Comment: The runs, CatBar and Chits variables have been shrunk to zero meaning that they do not meaningfully improve ours models prediction abilities.
Hitters_lasso_min <- as.matrix(coef(Hitters_lasso, s = "lambda.min"))
rownames(Hitters_lasso_min)[Hitters_lasso_min == 0]

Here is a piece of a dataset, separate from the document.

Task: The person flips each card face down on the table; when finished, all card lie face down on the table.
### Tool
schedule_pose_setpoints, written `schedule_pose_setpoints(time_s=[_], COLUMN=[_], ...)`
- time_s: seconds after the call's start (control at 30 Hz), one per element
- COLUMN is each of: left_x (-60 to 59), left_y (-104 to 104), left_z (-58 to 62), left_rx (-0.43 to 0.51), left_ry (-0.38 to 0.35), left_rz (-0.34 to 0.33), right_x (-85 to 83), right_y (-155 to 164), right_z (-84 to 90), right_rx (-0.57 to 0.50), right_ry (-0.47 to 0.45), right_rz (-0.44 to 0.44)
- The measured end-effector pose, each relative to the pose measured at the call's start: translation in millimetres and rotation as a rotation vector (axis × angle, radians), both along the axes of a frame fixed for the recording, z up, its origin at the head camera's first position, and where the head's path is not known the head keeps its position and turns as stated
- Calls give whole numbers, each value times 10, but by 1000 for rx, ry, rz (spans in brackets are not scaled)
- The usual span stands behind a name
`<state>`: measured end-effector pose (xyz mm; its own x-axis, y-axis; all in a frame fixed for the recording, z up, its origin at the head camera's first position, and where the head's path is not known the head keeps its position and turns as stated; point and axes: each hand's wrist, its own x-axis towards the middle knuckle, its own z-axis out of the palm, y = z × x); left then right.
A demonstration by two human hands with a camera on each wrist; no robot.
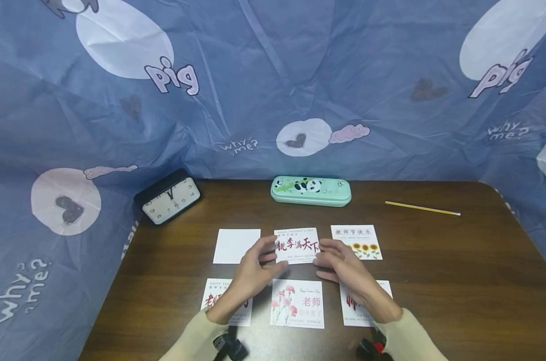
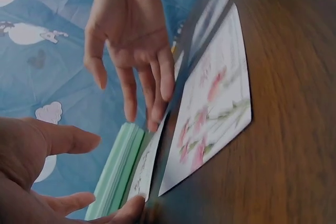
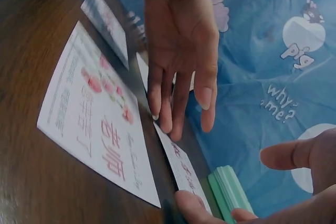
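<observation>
- We see the red-lettered card (image 1: 296, 245) flat on the table (image 1: 435, 260), directly between our two sets of fingertips.
- Its longer side, as the head view shows it, runs from the left fingers across to the right fingers; neither hand looks clearly nearer.
- Our left hand (image 1: 250, 273) has its fingers spread and loosely bent at the card's left edge, its thumb near the closest corner.
- Our right hand (image 1: 347, 268) mirrors it at the right edge, fingers apart and relaxed, palm facing in.
- Neither hand grips anything; fingertips seem to brush the card's sides, though we cannot be sure of contact everywhere.
- Left of the left fingers lies the blank card (image 1: 236, 244); just right of the right fingers, the sunflower card (image 1: 365, 239).
- Nearer us than the fingertips, between our wrists, sits the flower card (image 1: 283, 303).
- Beyond the fingers stands the green case (image 1: 311, 198), well apart from them.
</observation>
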<state>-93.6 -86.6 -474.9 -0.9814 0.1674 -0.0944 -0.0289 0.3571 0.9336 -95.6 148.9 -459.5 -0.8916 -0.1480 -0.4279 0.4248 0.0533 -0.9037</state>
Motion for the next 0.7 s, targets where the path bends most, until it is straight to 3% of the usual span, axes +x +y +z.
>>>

## [1] "Runs" "CAtBat" "CHits"
’ 1. Make predictions on ‘test_data’ using ‘lm_step_aic’
Hitters_pred_aic <- predict(lm_step_aic, newdata = Hitters_Test)
Hint: newx argument in predict() for LASSO needs a matrix
x_train <- model.matrix(Salary ~ ., data = Hitters_Train)[, -1]
y_train <- Hitters_Train$Salary
Hitters_lasso <- cv.glmnet(x_train, y_train, alpha = 1)
x_test <- model.matrix(Salary ~ ., data = Hitters_Test)[, -1]
pred_lasso <- predict(Hitters_lasso,
s = "lambda.min",
newx = x_test)
MSE = mean((Actual - Predicted)^2)
mse_aic <- mean((Hitters_Test$Salary - Hitters_pred_aic)^2)
mse_aic
## [1] 124511.4
mse_lasso <- mean((Hitters_Test$Salary - pred_lasso)^2)
mse_lasso
## [1] 124910.6
Conclusion: Based on OOS MSE, which model performed better?
Comment: While close, we can see that the MSE of the AIC model is ever so slightly smaller, indicating that the AIC model perfomed better than the lasso model.